A Short, Pithy, Open Letter to the National Coordinator for Health IT Dr. David Blumenthal

Sent: Wednesday, April 21, 2010 7:17 AM
To: David.Blumenthal@hhs.gov
Cc: fschulte@huffpostfund.org; 'Ross Koppel'; 'Justin Starren'
Subject: Re: "As Doctors Shift to Electronic Health Systems, Signs of Harm Emerge"

Dear Dr. Blumenthal,

In the Apr. 20, 2010 article "As Doctors Shift to Electronic Health Systems, Signs of Harm Emerge" at http://huffpostfund.org/stories/2010/04/doctors-shift-electronic-health-systems-signs-harm-emerge#ixzz0ljMzNOzD you are quoted as saying that:

"... CPOE alert and decision support features make doctors better ... CPOE is critical to the success of the electronic health records initiative. We need to support it and make sure it happens. How fast and in what form remains to be seen."


I have written that our approaches to IT in medicine lack the scientific approach we use in medicine itself. The foundation of that approach is the use of evidence.


Yet the evidence base is increasingly shedding doubt on statements such as yours, including studies and articles I've been compiling at http://www.ischool.drexel.edu/faculty/ssilverstein/failurecases/?loc=cases&sloc=2009 . This growing corpus of literature suggests these statements may be premature regarding the health IT experiment.


I also share a belief that HIT potentially holds great promise towards improving healthcare quality, safety and costs. However, my beliefs are based on my experiences developing such technology for highly specialized clinical settings, but specifically not based on my experiences with commercial HIT upon which your office is leading a multi-billion dollar spending frenzy. My experiences with that sector have been disappointing as I have repeatedly documented at the Healthcare Renewal blog of the Foundation for Integrity and Responsibility in Medicine.

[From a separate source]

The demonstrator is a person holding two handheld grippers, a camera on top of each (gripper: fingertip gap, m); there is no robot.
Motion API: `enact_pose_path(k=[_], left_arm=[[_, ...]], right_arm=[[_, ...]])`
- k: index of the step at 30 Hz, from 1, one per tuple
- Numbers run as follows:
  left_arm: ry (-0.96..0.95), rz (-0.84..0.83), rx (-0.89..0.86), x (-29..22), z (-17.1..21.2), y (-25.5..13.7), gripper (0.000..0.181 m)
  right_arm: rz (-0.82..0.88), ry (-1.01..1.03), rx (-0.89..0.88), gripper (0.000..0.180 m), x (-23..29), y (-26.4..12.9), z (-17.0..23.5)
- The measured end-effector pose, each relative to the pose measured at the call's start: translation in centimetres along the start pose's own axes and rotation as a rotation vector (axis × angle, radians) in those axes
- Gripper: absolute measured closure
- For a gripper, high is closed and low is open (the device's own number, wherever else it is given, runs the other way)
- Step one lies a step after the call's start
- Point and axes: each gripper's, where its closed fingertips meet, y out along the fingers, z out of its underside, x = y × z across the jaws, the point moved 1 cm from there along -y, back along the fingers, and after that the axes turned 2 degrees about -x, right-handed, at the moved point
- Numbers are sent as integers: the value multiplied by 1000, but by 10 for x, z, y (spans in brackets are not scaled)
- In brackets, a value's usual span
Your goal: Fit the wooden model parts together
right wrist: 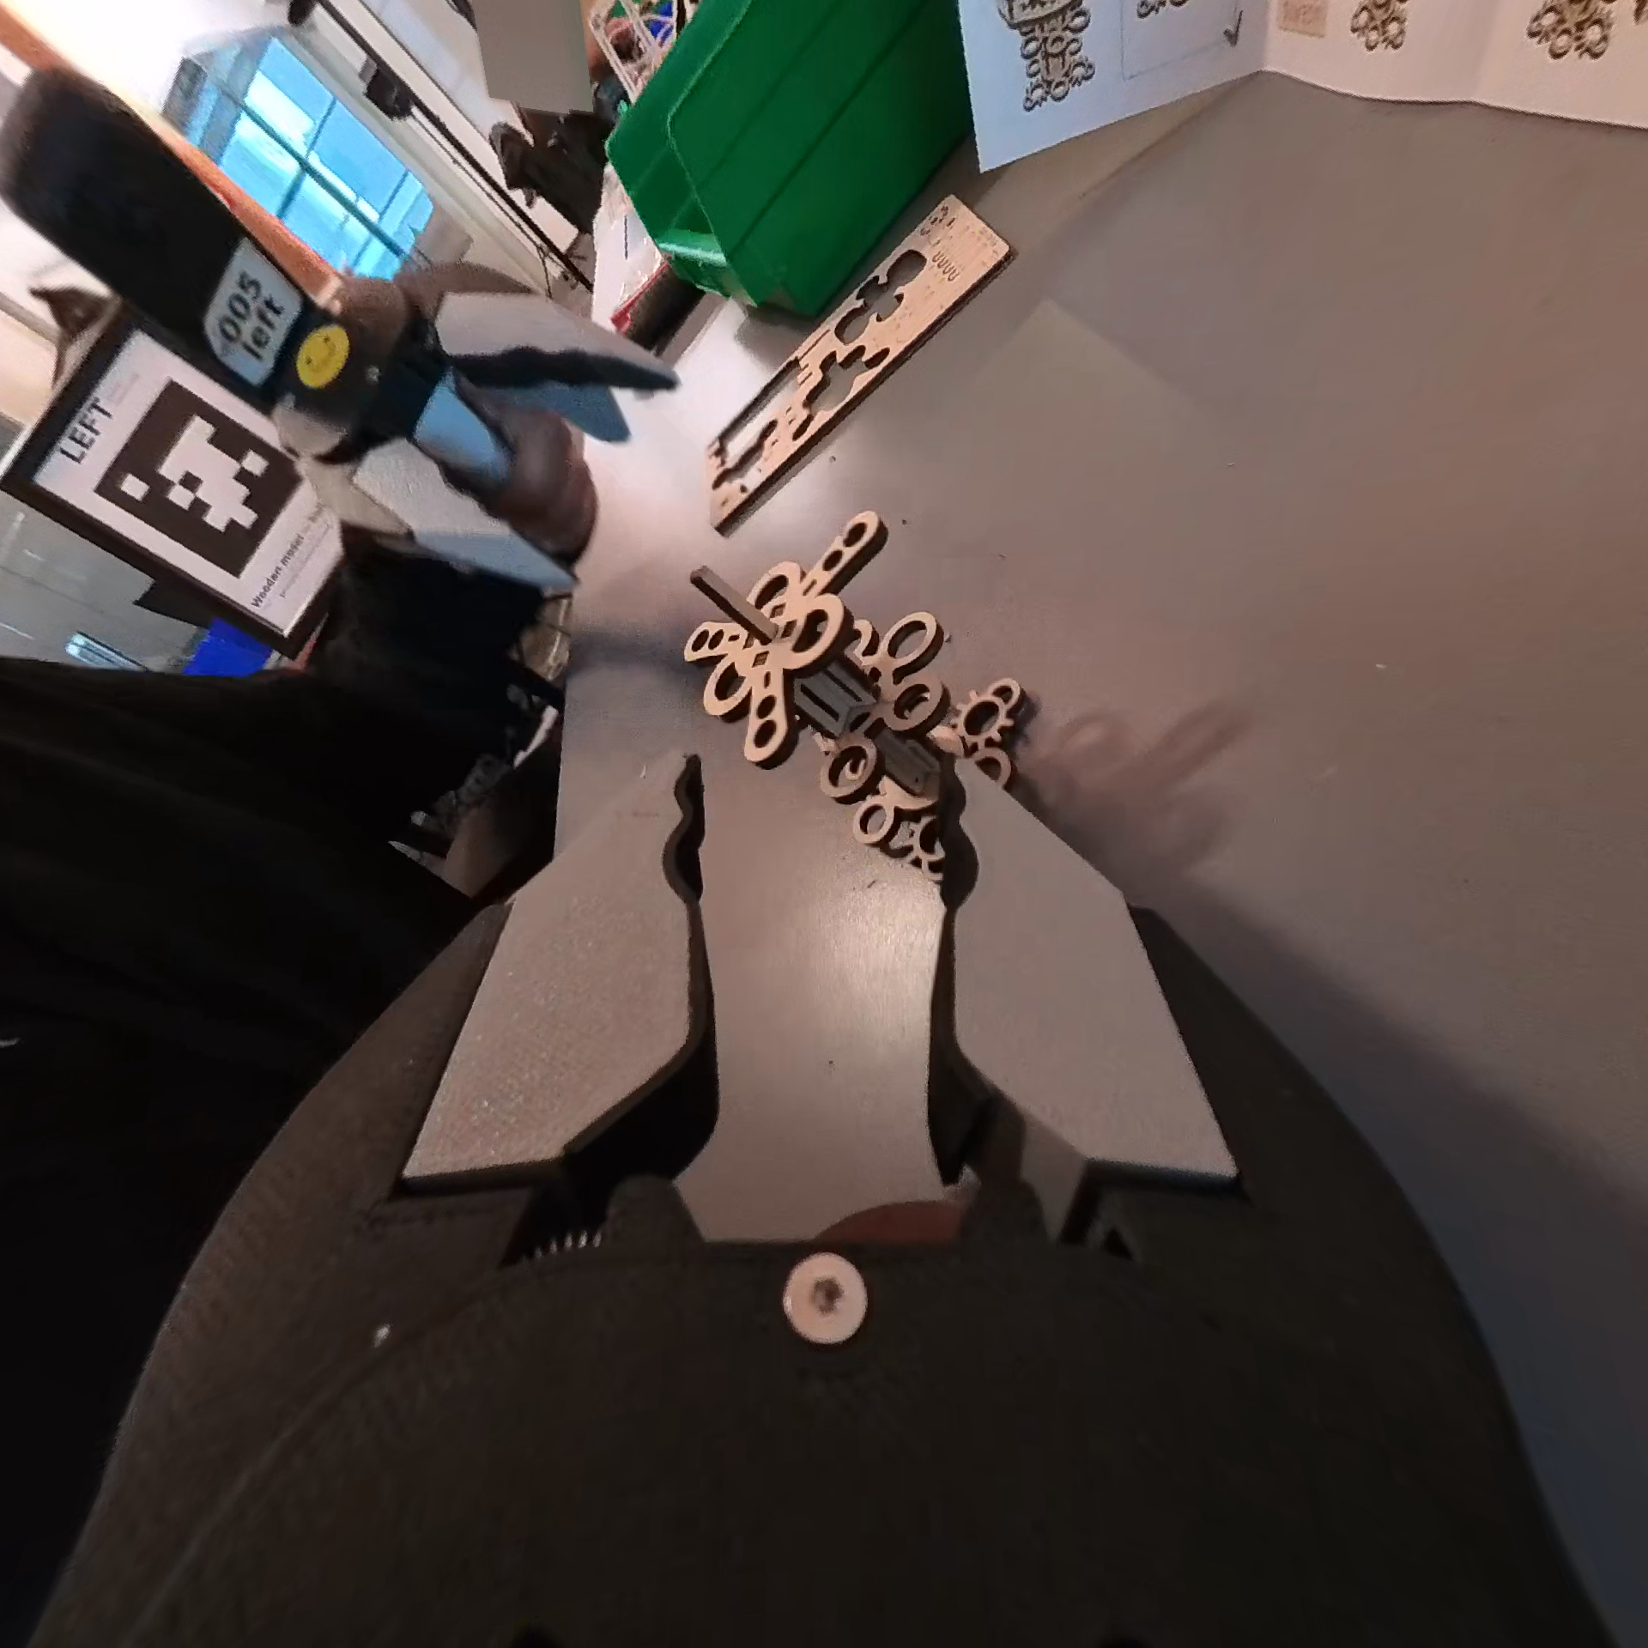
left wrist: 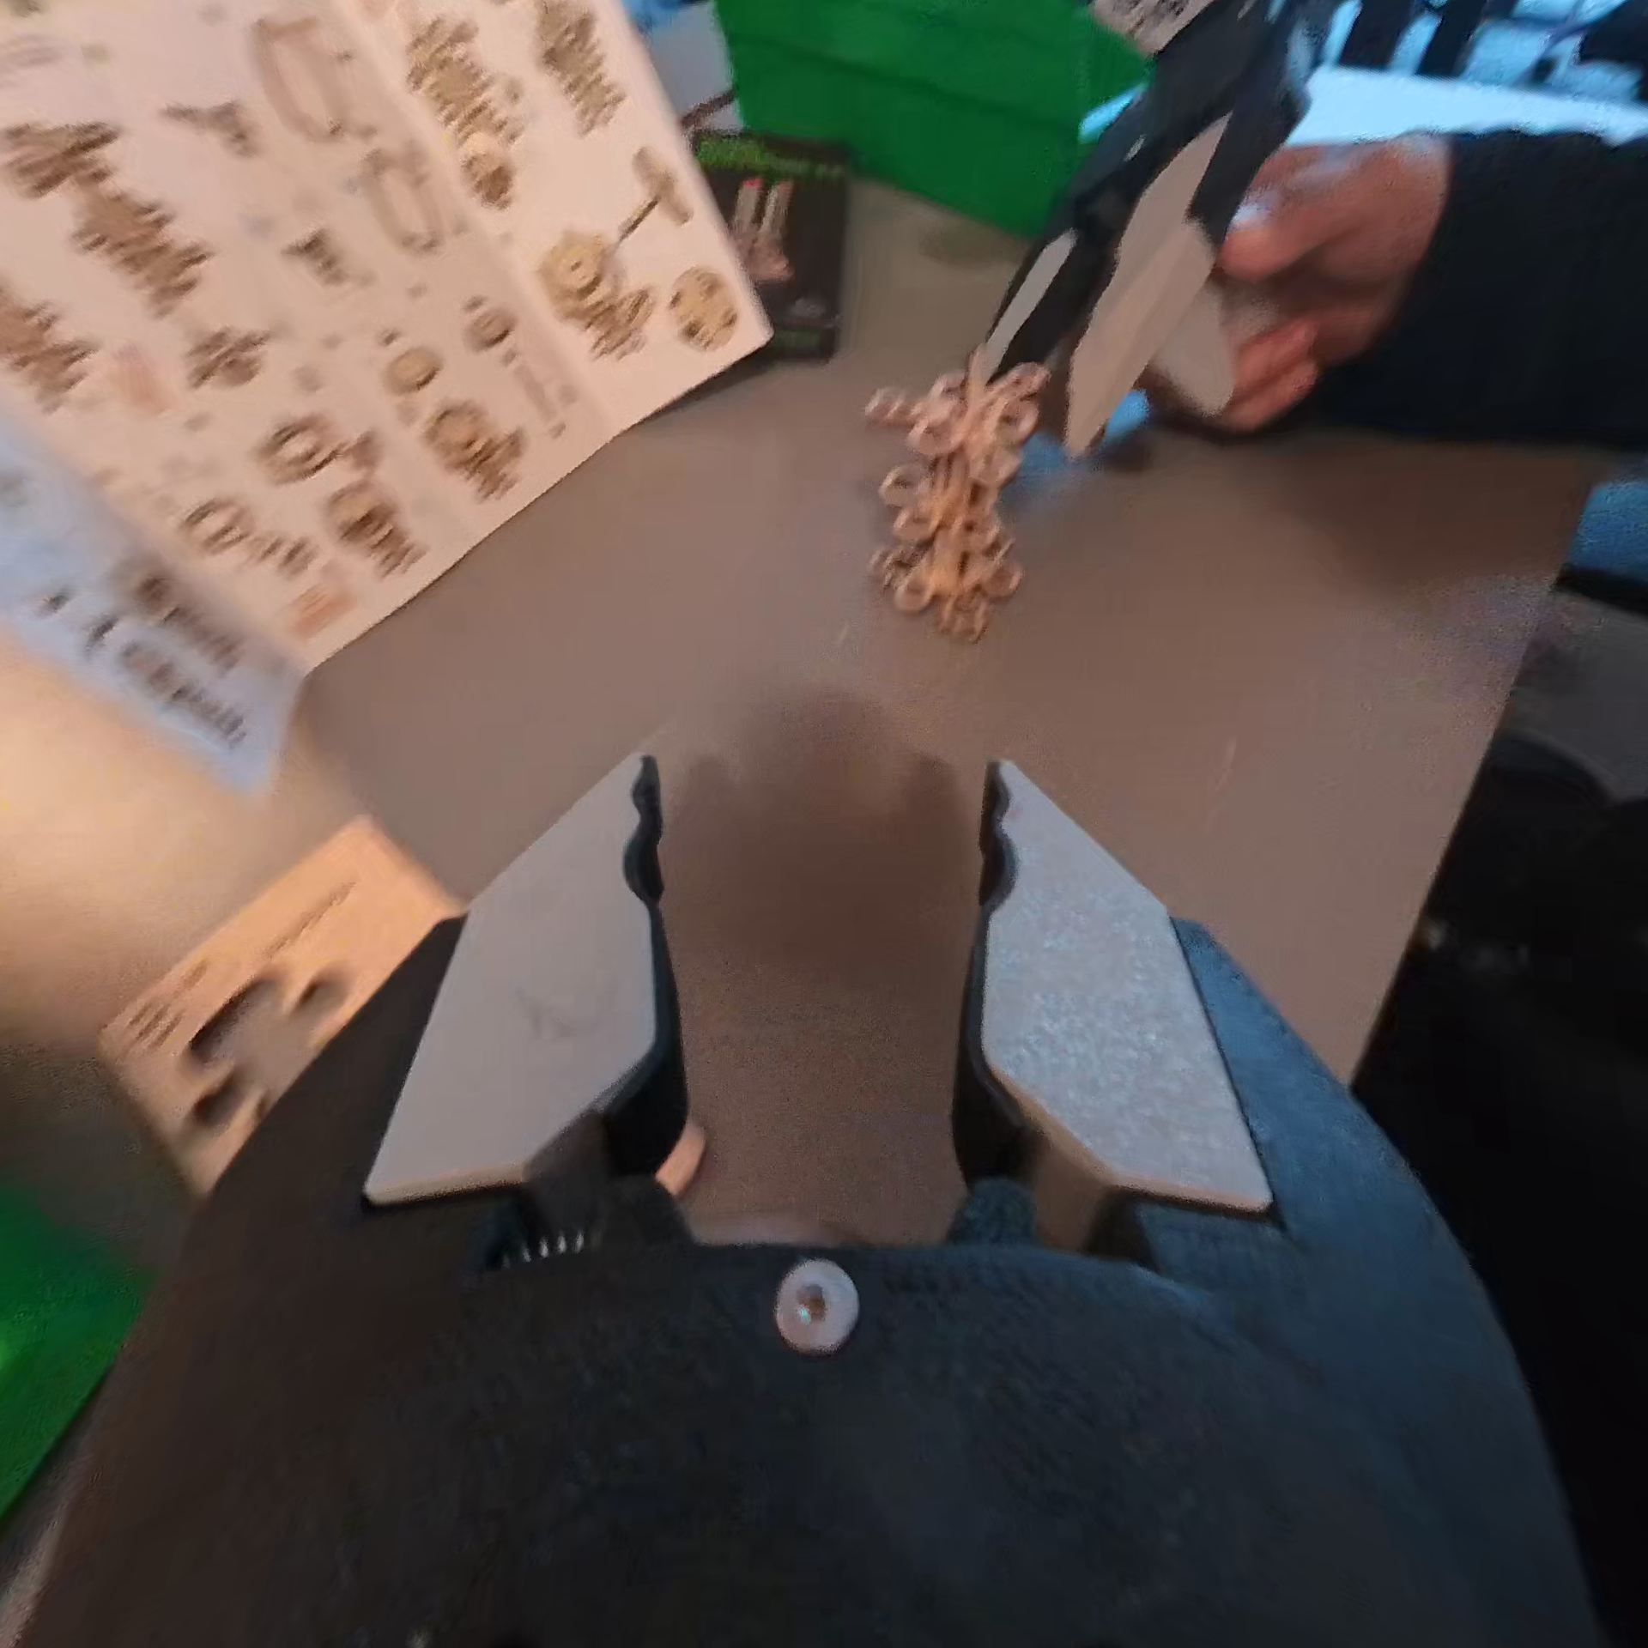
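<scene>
The wooden model is a row of flower-shaped wooden discs on a grey square axle. It lies on the grey table. My right gripper is open, with its fingertips at the near end of the model. Its right finger lies against the lowest discs, and nothing sits between the jaws. In the left wrist view the model lies ahead to the right, with the right gripper at its far end. My left gripper is open and empty above bare table, well short of the model. It also shows in the right wrist view.
A wooden sheet with cut-out holes lies beyond the model; it shows at the lower left in the left wrist view. A printed instruction sheet stands at the back. A green bin and a dark box are behind. A hand holds the right gripper.
</scene>
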Motion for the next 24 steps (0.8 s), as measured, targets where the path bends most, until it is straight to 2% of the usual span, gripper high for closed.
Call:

As we enter the second decade of the 21st century this potential has been largely unrealized. Significant factors impeding HIT achievement have been false assumptions concerning the challenges presented by this still-experimental technology, underestimations of the expertise essential to achieve the potential benefits of HIT, and the current orthodoxies around leadership for this grand social reengineering experiment.


The enabler and driver of these factors has been a lack of critical thinking about the technology, about social informatics and its implications, and a marketing and HIMSS driven 'irrational exuberance.'


We really need to return to critical thinking and to a scientific approach to our evaluations and prognostications about HIT.


With that in mind, please show us the hard evidence, now, that would support such statements, or please stop making statements to an unwitting medical audience and public that "CPOE is critical to the success of the electronic health records initiative."


Such statements sound more and more like marketing, not the measured statements on experimental technology I would expect to hear from a Harvard physician-scientist.